• [Work required]:
The data must be given again in full, with no line altered.

============================================================

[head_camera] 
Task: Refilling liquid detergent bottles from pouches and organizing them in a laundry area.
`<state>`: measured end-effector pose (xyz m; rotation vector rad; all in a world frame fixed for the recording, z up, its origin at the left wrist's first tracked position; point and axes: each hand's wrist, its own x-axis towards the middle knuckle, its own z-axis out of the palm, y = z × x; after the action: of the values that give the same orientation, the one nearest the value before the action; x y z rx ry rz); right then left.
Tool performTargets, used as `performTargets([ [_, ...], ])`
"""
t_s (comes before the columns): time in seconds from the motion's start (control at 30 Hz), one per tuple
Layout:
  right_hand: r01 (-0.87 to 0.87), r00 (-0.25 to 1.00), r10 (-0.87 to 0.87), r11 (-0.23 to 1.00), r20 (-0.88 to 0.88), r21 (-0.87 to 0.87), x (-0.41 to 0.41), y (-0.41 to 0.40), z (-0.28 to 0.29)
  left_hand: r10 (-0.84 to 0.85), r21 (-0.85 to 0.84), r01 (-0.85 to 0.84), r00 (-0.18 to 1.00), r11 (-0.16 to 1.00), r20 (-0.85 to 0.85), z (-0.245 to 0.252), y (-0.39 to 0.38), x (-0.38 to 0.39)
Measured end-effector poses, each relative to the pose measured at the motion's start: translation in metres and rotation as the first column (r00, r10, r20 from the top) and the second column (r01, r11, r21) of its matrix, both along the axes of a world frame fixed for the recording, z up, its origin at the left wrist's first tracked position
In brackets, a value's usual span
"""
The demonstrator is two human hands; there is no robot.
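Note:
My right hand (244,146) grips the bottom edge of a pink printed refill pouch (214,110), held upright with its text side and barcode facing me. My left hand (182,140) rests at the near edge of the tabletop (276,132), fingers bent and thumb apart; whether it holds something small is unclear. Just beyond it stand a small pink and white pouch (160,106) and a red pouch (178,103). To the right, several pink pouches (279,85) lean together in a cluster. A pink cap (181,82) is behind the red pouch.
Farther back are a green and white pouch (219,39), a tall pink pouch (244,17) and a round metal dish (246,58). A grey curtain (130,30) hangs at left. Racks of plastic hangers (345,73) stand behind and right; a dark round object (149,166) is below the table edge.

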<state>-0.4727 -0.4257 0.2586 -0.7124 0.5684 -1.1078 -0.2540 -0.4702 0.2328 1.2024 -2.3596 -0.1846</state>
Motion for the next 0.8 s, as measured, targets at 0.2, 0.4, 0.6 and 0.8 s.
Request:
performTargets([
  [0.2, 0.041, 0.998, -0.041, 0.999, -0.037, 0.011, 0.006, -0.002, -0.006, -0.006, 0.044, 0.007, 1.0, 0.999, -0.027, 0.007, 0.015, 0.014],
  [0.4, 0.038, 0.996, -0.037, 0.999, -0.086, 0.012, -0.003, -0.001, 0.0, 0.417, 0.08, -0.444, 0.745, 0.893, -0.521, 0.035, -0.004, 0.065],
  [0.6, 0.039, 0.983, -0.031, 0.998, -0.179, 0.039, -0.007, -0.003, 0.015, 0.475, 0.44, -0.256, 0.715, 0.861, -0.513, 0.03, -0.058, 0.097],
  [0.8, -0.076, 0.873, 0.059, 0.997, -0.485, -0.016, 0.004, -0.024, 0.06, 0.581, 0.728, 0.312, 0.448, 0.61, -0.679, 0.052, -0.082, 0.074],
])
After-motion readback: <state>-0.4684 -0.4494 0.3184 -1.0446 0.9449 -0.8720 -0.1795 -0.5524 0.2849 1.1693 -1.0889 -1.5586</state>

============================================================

• [Task response]:
[head_camera] 
Task: Refilling liquid detergent bottles from pouches and organizing them in a laundry area.
`<state>`: measured end-effector pose (xyz m; rotation vector rad; all in a world frame fixed for the recording, z up, its origin at the left wrist's first tracked position; point and axes: each hand's wrist, its own x-axis towards the middle knuckle, its own z-axis out of the palm, y = z × x; after the action: of the values that give the same orientation, the one nearest the value before the action; x y z rx ry rz); right then left.
Tool performTargets, used as `performTargets([ [_, ...], ])`
"""
t_s (comes before the columns): time in seconds from the motion's start (control at 30 Hz), one per tuple
Layout:
  right_hand: r01 (-0.87 to 0.87), r00 (-0.25 to 1.00), r10 (-0.87 to 0.87), r11 (-0.23 to 1.00), r20 (-0.88 to 0.88), r21 (-0.87 to 0.87), x (-0.41 to 0.41), y (-0.41 to 0.40), z (-0.28 to 0.29)
  left_hand: r10 (-0.84 to 0.85), r21 (-0.85 to 0.84), r01 (-0.85 to 0.84), r00 (-0.18 to 1.00), r11 (-0.16 to 1.00), r20 (-0.85 to 0.85), z (-0.245 to 0.252), y (-0.39 to 0.38), x (-0.38 to 0.39)
Measured end-effector poses, each relative to the pose measured at the motion's start: translation in metres and rotation as the first column (r00, r10, r20 from the top) and the second column (r01, r11, r21) of its matrix, both along the axes of a world frame fixed for the recording, z up, its origin at the left wrist's first tracked position
In brackets, a value's usual span
"""
The demonstrator is two human hands; there is no robot.
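Note:
My right hand (244,146) grips the bottom edge of a pink printed refill pouch (214,110), held upright with its text side and barcode facing me. My left hand (182,140) rests at the near edge of the tabletop (276,132), fingers bent and thumb apart; whether it holds something small is unclear. Just beyond it stand a small pink and white pouch (160,106) and a red pouch (178,103). To the right, several pink pouches (279,85) lean together in a cluster. A pink cap (181,82) is behind the red pouch.
Farther back are a green and white pouch (219,39), a tall pink pouch (244,17) and a round metal dish (246,58). A grey curtain (130,30) hangs at left. Racks of plastic hangers (345,73) stand behind and right; a dark round object (149,166) is below the table edge.
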
<state>-0.4727 -0.4257 0.2586 -0.7124 0.5684 -1.1078 -0.2540 -0.4702 0.2328 1.2024 -2.3596 -0.1846</state>
Motion for the next 0.8 s, as measured, targets at 0.2, 0.4, 0.6 and 0.8 s.
Request:
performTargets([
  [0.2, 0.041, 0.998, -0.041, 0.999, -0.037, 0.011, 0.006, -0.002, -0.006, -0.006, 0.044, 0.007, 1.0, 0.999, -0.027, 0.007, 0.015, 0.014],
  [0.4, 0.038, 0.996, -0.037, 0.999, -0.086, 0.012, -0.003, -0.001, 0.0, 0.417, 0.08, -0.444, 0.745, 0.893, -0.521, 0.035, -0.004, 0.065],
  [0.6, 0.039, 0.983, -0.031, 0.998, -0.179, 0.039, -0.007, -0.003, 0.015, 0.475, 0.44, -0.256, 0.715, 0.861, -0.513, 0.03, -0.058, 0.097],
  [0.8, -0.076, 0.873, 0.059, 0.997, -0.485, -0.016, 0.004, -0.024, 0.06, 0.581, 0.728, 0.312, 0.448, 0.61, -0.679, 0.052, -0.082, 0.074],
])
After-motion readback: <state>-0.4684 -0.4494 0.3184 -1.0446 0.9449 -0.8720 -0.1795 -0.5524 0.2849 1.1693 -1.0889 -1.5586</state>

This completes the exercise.